I recently filed a set of issues about developer infrastructure. In particular, you’re welcome to show up on Provide a tool for scaleable correctness testing, as I’m totally willing to believe that hooking simulation up to batch Kubernetes jobs might be the most generally usable solution.

There’s also now Centralize on tests/TestRunner, as we already have some divergence on scripting for running simulation tests. If it’s possible for you to leverage TestRunner, I’d recommend doing so, as it already has support for correctly running restarting tests and will be maintained for any future changes to simulation.

It’s also likely that if you start running through enough simulation runs, you’ll probably find a failure sometime.

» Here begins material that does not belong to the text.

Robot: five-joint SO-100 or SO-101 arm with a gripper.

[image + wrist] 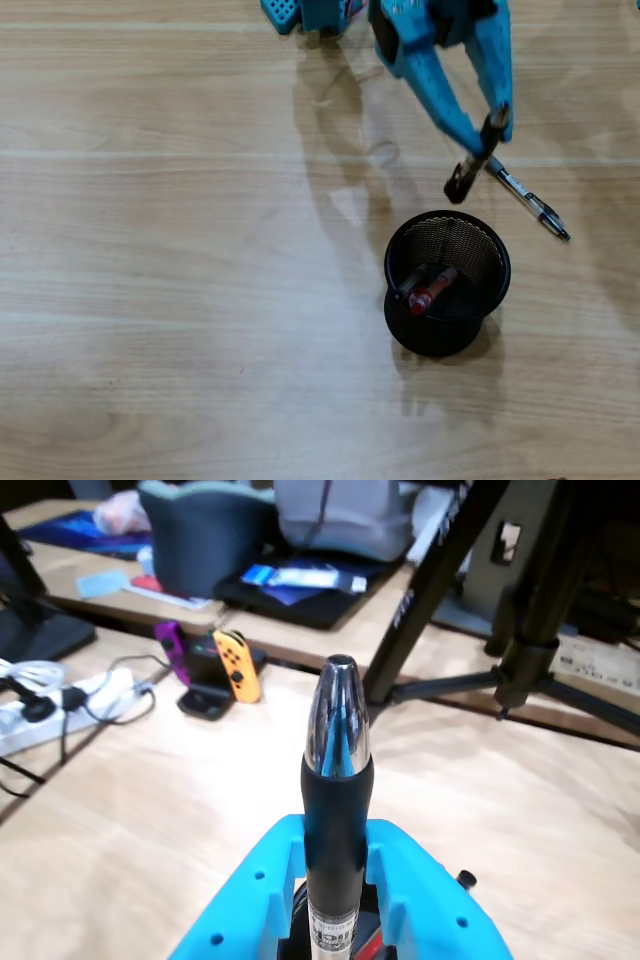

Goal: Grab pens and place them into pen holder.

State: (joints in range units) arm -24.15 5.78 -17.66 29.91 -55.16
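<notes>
In the overhead view my blue gripper (490, 135) is shut on a dark pen (462, 180), which hangs slanted just above and behind the pen holder (490, 262), a black wire-mesh cup. Inside the cup lie a red pen (435, 290) and a dark one (408, 285). A grey-and-clear pen (528, 203) lies on the table right of the gripper, its tip pointing to the lower right. In the wrist view the held pen (336, 780) stands between the blue jaws of the gripper (335, 855), black grip and silver tip pointing away.
The arm's blue base (300, 14) sits at the overhead view's top edge. In the wrist view, black tripod legs (430, 590), a docked pair of game controllers (215, 670), a power strip (60, 705) and bags stand beyond the wooden table (180, 300).
</notes>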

Whenever you do, please feel free to file an issue. (git hash, buggify state, test seed, test file, unseed) is what we would need to be able to hunt it down.

The source code is filled with BUGGIFY macros that conditionally cause simulation to do something antagonistic to FDB. They’re controlled by the -b flag, so adding a mix of -b on and -b off to your tests will give more interesting results.

--crash is sometimes convenient, as it turns ASSERT() failures in to crashes.

Restarting tests need a little bit of special handling. They’re run in pairs where, ideally, you run -1.txt with an older version of FDB, and then -2.txt with the current version, to test upgrading with old on-disk files. At minimum, you need to pass --restarting when running -2.txt, otherwise it won’t try to re-use the existing on-disk files, and you lose the whole benefit of the restarting tests.

Apple does runs where a random (test, seed) pair is chosen, and then run. ~30k is the cutoff of what to let correctness grind to before posting a PR, but our correctness test running system runs to 100k by default. Snowflake does 48 runs per test, which puts them in the same ballpark.

The correct way to generate this list would be to pull it from tests/CMakeLists.txt, as there’s already a check in CMake that every testspec in tests/ exists as an entry in that file. You’d want to scrape out all the ones that don’t have IGNORE.

You’re more than welcome to file an issue (or submit a PR) for a target to build the test list file.